Alexis de Tocqueville demokrasi ülkesinde peydah olan aristokratik topluluktan, üretimin merkezileşmesinden, işçinin insanlığını giderek yitirmesinden bahsettiğinde öngörüsünün gerçekleşeceğinden korkmuştur, gerçekleşti. ABD’nin sermayeye sahip ailelerinin aristokratikliği tartışılır da başka bir sınıfa evrildiği malum, çiftçiler fabrikalara tıkıldı, üretim evlerden bantlara kaydı derken gelinen nokta bir işçinin tabiriyle “açlığa, soğuğa ve yorgunluğa dayanabilen bir şeyle rekabet”. Zanaat bitti, seri üretim başladı, dükkânlar kapandı: devrin sonu. Fabrikaların ürettiklerine pazar gerekince demiryolları gerekti, spekülatörler politikacılara para yedirip arazi hibesi aldılar, Hell on Wheels biraz anlatır bunları. Doğal kaynaklar yağmalanır, servetler artar, ekonomi krize girer ve nihayet işin ucu işçilere dayanır. 1877’de patlayan kriz bir milyon işçiyi işsiz bırakır, çok sayıda işsiz yollara düşer, “serseri” denen çeteler dolanır ortalıkta. İşçi kıyımından kurtulanlar da endişelidir, ücretlerde kesintiye gidildiğinde zaten kıt kanaat geçinen insanlar seslerini yükseltirler. Antik Mısır’da gerçekleşen ilk grevlerden binlerce yıl sonra farklı bir ekonomi rejimi felce uğratılacaktır artık, ABD’deki ilk büyük grev hareketi başlar.
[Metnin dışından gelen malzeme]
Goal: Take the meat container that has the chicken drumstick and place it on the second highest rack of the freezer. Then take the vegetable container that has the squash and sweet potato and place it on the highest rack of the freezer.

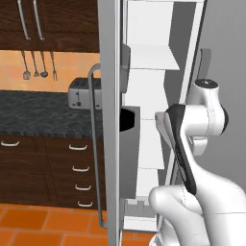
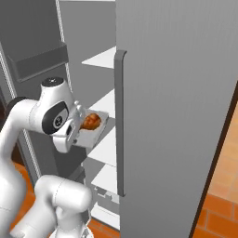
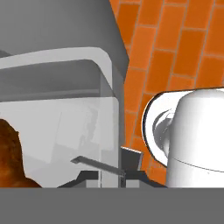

Brecher araştırmasını ABD’deki grevlerle sınırlı tutar, zamanla ortaya çıkan sendika gibi kurumların tarihçelerini sıkıştırır araya, işçileri destekleyen ve satan politikacılarla sendikaların eylemlerini inceler. 2000’lerin başına dek görülen büyük işçi hareketlerinin doğumunu ve bitimini anlattıktan sonra grevlerin yapısına ve yaptırımlarına yer verir, aralara yedireceğim.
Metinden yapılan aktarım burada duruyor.